Winter's freezing, so what's with Arctic sea ice?

An unusually warm January has limited the return of Arctic sea ice, whose extent set a record low for the month. The ice's ability to reflect sunlight back into space has a significant influence on climate worldwide.

A polar bear in the Arctic National Wildlife Refuge in Alaska. If the world dramatically changes its steadily increasing emissions of greenhouse gases, global warming can be slowed enough to prevent a total loss of critical summer sea ice for the polar bears, according to a study in the journal Nature last December.

Subhankar Banerjee/AP/File

February 5, 2011

Much of the US continues to dig out from record snows and shivers from unusually frigid temperatures. But at the top of the world, an unusually warm January has limited the return of Arctic sea ice, whose extent set a record low for the month, according to the National Snow and Ice Data Center in Boulder, Colo.

Indeed, through January, the season's sea-ice return is closely tracking that of ice during the winter of 2006-2007, according to data the center released earlier this week. The below average return of sea ice then contributed to a record low summer-ice extent during the 2007 melt season.

Climate scientists keep close tabs on the Arctic Ocean's ice – particularly during the sun-drenched melt season – because the ice's ability to reflect sunlight back into space has a significant influence on climate worldwide, more so than Antarctica's sea ice, researchers say.

Top 10 global weather events of 2010

Antarctica's sea ice builds quickly during its winter months and extends over large areas of the ocean surrounding the continent, even as the Arctic Ocean's ice retreats.

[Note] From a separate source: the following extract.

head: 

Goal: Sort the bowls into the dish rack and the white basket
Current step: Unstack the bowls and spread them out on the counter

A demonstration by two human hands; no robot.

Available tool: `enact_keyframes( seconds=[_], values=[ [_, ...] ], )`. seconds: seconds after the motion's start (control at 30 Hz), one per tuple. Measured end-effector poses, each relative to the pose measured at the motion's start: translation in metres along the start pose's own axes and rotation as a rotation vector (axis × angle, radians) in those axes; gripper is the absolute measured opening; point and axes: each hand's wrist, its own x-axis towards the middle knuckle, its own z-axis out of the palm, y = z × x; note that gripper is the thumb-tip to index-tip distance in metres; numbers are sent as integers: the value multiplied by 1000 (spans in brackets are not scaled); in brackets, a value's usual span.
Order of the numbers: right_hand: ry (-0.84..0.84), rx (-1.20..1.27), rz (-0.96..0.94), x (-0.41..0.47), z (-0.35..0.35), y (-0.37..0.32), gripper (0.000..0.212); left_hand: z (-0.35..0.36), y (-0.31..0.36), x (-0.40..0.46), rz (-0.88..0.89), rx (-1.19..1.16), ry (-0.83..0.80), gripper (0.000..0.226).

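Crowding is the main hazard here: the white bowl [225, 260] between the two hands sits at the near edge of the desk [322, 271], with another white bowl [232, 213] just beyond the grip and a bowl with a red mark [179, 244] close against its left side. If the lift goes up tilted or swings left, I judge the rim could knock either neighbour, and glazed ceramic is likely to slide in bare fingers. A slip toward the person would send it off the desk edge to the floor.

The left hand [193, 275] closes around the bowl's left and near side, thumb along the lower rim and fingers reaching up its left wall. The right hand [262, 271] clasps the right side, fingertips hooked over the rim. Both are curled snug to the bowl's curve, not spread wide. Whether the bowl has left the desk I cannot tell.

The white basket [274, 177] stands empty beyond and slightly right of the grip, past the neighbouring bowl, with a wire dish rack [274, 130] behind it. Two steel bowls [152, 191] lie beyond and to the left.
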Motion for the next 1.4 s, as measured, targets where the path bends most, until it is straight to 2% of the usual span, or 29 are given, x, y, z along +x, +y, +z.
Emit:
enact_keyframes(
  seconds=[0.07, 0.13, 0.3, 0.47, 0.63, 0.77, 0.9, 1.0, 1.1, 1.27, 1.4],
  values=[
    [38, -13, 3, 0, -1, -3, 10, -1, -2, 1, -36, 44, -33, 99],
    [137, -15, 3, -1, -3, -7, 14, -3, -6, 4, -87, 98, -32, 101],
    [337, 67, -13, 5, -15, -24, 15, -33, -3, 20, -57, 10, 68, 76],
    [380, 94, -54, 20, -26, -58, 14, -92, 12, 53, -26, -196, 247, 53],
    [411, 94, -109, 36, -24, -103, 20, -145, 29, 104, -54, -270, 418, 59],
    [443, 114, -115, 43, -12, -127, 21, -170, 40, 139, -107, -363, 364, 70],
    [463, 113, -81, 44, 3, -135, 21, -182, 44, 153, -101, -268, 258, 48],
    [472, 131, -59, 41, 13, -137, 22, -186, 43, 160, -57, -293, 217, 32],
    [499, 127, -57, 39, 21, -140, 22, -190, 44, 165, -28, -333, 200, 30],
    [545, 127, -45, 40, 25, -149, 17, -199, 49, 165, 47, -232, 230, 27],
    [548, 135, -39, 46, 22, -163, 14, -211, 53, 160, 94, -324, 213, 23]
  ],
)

But Antarctic sea ice shrinks quickly during its melt season, covering only a tiny fraction of the area it spans during the Austral winter, when it's dark. Arctic Ocean sea ice, by contrast, typically extends over much of the Arctic Ocean, even through the melt season, reflecting sunlight and keeping the region cooler than it otherwise would be.

In January, Arctic sea ice covered 13.6 million square miles of ocean, nearly 20,000 square miles below the previous record low in January 2006 and some 490,000 square miles below the 1979-2000 average.

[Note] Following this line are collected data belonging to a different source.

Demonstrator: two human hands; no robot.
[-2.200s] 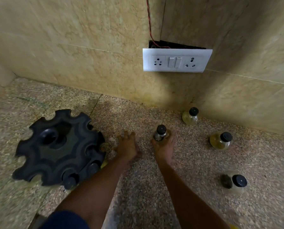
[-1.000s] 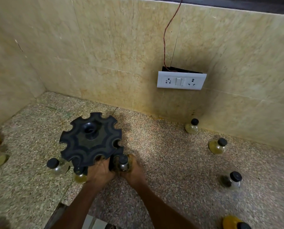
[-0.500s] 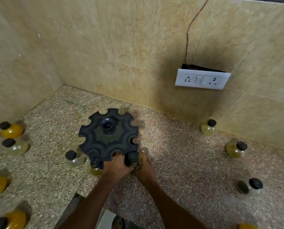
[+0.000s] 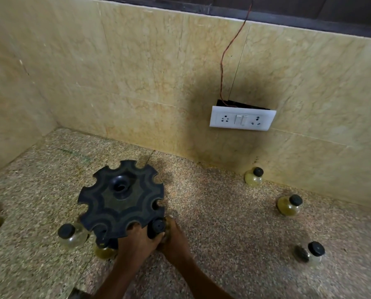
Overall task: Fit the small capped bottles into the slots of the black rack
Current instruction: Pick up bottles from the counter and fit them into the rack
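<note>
Bottles (image 4: 253,176): eight visible; rack (image 4: 121,198): one; hands (image 4: 137,239): two.

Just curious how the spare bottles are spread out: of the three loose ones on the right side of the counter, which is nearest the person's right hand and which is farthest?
1. Bottle by the wall, beyond the right hand and to its right.
2. Bottle in the middle, farther right.
3. Bottle at the near right, farthest out.

The first two are fairly close to call.
</note>
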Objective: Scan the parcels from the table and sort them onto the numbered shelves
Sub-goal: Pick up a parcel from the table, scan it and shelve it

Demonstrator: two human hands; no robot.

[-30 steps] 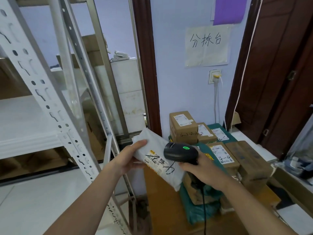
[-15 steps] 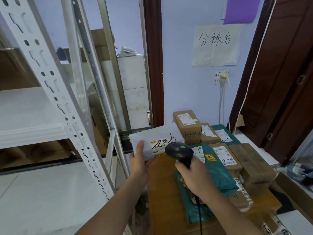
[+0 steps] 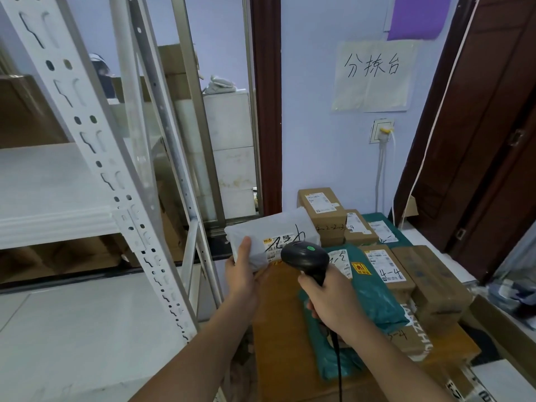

The drivers for January's record low extent, according to the National Snow and Ice Data Center, included a natural climate pattern known as the Arctic Oscillation, as well as residual heat from the Arctic Ocean, captured and retained during the previous melt season.

When the Arctic Oscillation is in a negative phase, wind patterns change in ways that can permit frigid Arctic air to plunge farther south than usual, accounting for below-normal winter temperatures in much of the US in January, including the South.

At the same time however, Arctic temperatures can run above normal during a negative phase. In January, much of the region experienced temperatures between 4 and 11 degrees Fahrenheit above normal, according to the NSIDC.

As February began the oscillation switched to a positive phase, which could speed ice growth for a period, according to the center.

But the prognosis for ice extent during the upcoming melt season isn't good, according to Mark Serreze, who heads the NSIDC.

Even if the ice were to reach a winter expanse nearer normal, "a lot of that ice is thin, first-year stuff, and it's going to tend to melt out easily" come spring, he says.

Indeed, he adds, the thickness of the ice heading into the melt season is a bigger factor than overall winter extent in determining how severe the spring melt-back is likely to be. Researchers over the past several years have documented a decline in older ice and an increase in thinner ice at the start of the melt season.

"We know right now, that we'll be continuing that pattern" heading into the 2011 melt season, he says.

Nor is he looking for help from the Arctic Oscillation. While the strong negative this winter has kept things relatively toasty during an Arctic winter, it historically has tended to set up conditions that kept ice in the Arctic Ocean basin during the melt season. Winds also would spread the ice out, allowing more ice to grow in the wide cracks between floes.

Until last year, that is.

In a paper published Jan. 29 in the journal Geophysical Research Letters, a team led by Julienne Stroeve, also with the NSIDC, found that last winter's strongly negative Arctic Oscillation had its own unusual circulation pattern, which ultimately provided no help in retaining ice during the 2010 melt season. Instead, last melt season registered the third lowest summer-ice extent on record.

"It appears we're entering a new regime where old rules don't apply anyone," he says.

Since satellites began tracking Arctic sea-ice extend continuously in 1979, the maximum and minimum sea-ice extents have been steadily shrinking, when stacked against their 1979 to 2000 averages.

Researchers attribute the long-term to a self-reinforcing trend, or feedback, associated with global warming. As ice cover shrinks during the melt season, more of the ocean, darker than the ice, is exposed to absorb sunlight and retain it as heat. As fall arrives, the ocean releases the heat, slowing the return of sea ice.

Indeed, researchers are exploring the possibility that increases in ice loss could be driving the Arctic Oscillation into a negative phase more often than not. The jury is still out, Serreze says.